=== Begin Enclosure ===

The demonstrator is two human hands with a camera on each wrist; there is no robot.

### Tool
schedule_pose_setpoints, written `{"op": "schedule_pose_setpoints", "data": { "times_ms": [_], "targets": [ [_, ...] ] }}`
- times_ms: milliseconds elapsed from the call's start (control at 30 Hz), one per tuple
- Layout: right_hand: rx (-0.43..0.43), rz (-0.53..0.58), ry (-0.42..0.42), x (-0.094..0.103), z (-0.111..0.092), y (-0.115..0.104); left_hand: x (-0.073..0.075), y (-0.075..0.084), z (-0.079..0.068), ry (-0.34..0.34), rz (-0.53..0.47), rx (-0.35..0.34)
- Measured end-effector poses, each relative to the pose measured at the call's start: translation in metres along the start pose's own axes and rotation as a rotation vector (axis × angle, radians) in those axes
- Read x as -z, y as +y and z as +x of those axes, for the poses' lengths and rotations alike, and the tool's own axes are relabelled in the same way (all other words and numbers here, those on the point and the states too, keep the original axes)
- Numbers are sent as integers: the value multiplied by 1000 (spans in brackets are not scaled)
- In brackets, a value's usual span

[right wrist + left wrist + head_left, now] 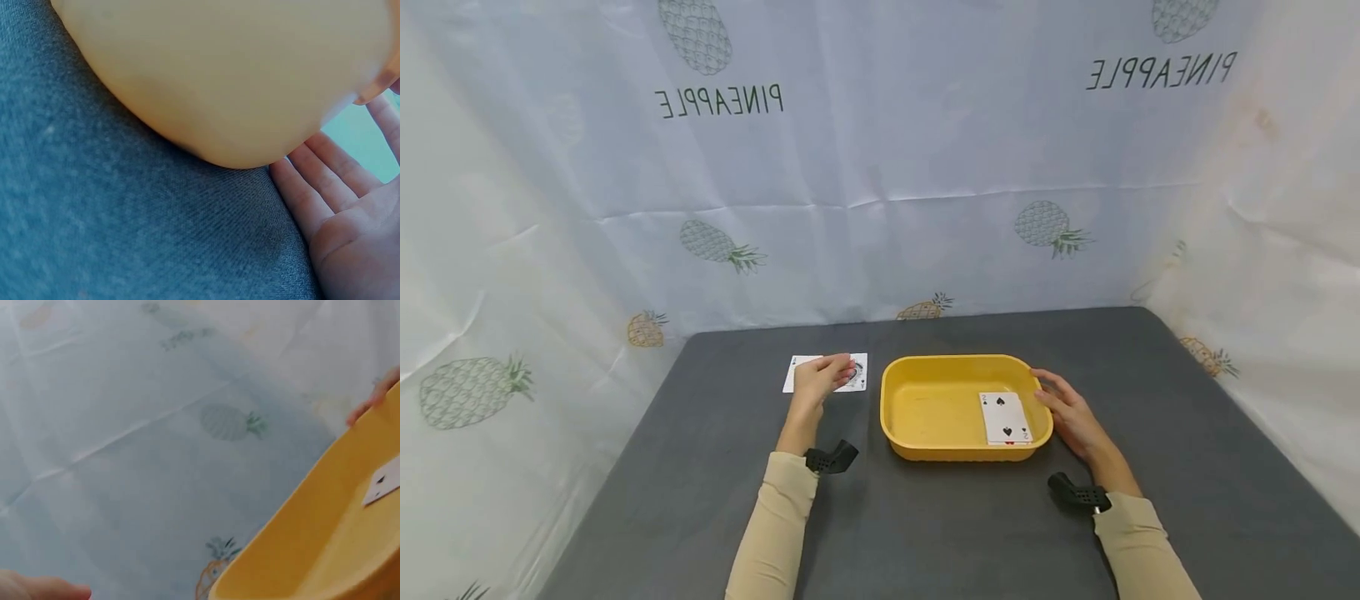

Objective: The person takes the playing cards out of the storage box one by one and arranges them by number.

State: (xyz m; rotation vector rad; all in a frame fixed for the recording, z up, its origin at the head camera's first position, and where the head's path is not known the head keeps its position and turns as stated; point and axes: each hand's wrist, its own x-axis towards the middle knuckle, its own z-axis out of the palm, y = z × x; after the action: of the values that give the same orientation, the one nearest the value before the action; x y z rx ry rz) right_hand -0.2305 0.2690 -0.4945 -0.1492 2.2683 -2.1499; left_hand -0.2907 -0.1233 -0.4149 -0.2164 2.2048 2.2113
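My left hand [822, 379] is over white playing cards [861, 360] on the dark table, its fingers pointing right and nothing seen in them. It partly hides the cards; one shows an ornate dark emblem. In the left wrist view only a fingertip shows at the lower left. My right hand [1075, 425] holds the right rim of a yellow plastic tray [925, 410], its fingers along the outer wall in the right wrist view. A two of spades [1004, 417] lies face up in the tray's right half, a red mark peeking out below it.
The dark grey tabletop [925, 533] reaches to a white hanging cloth [880, 258] printed with pineapples at the back. More white cloth hangs along the left and right sides. Each wrist wears a black camera mount [832, 457].
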Motion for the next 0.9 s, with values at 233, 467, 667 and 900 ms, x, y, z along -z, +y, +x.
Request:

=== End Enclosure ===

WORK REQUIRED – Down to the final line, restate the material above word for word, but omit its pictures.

REPLY –
The demonstrator is two human hands with a camera on each wrist; there is no robot.

### Tool
schedule_pose_setpoints, written `{"op": "schedule_pose_setpoints", "data": { "times_ms": [_], "targets": [ [_, ...] ] }}`
- times_ms: milliseconds elapsed from the call's start (control at 30 Hz), one per tuple
- Layout: right_hand: rx (-0.43..0.43), rz (-0.53..0.58), ry (-0.42..0.42), x (-0.094..0.103), z (-0.111..0.092), y (-0.115..0.104); left_hand: x (-0.073..0.075), y (-0.075..0.084), z (-0.079..0.068), ry (-0.34..0.34), rz (-0.53..0.47), rx (-0.35..0.34)
- Measured end-effector poses, each relative to the pose measured at the call's start: translation in metres along the start pose's own axes and rotation as a rotation vector (axis × angle, radians) in those axes
- Read x as -z, y as +y and z as +x of those axes, for the poses' lengths and rotations alike, and the tool's own axes are relabelled in the same way (all other words and numbers here, those on the point and the states too, keep the original axes)
- Numbers are sent as integers: the value multiplied by 1000 (spans in brackets are not scaled)
- In brackets, a value's usual span

[right wrist + left wrist + head_left, now] 

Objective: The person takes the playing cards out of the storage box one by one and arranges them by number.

State: (xyz m; rotation vector rad; all in a frame fixed for the recording, z up, its origin at the head camera's first position, and where the head's path is not known the head keeps its position and turns as stated; point and axes: each hand's wrist, its own x-axis towards the middle knuckle, its own z-axis out of the palm, y = z × x; after the action: of the values that give the same orientation, the one nearest the value before the action; x y z rx ry rz) right_hand -0.2305 0.2690 -0.4945 -0.1492 2.2683 -2.1499; left_hand -0.2907 -0.1233 -0.4149 -0.2164 2.2048 2.2113
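My left hand [822, 379] is over white playing cards [861, 360] on the dark table, its fingers pointing right and nothing seen in them. It partly hides the cards; one shows an ornate dark emblem. In the left wrist view only a fingertip shows at the lower left. My right hand [1075, 425] holds the right rim of a yellow plastic tray [925, 410], its fingers along the outer wall in the right wrist view. A two of spades [1004, 417] lies face up in the tray's right half, a red mark peeking out below it.
The dark grey tabletop [925, 533] reaches to a white hanging cloth [880, 258] printed with pineapples at the back. More white cloth hangs along the left and right sides. Each wrist wears a black camera mount [832, 457].
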Motion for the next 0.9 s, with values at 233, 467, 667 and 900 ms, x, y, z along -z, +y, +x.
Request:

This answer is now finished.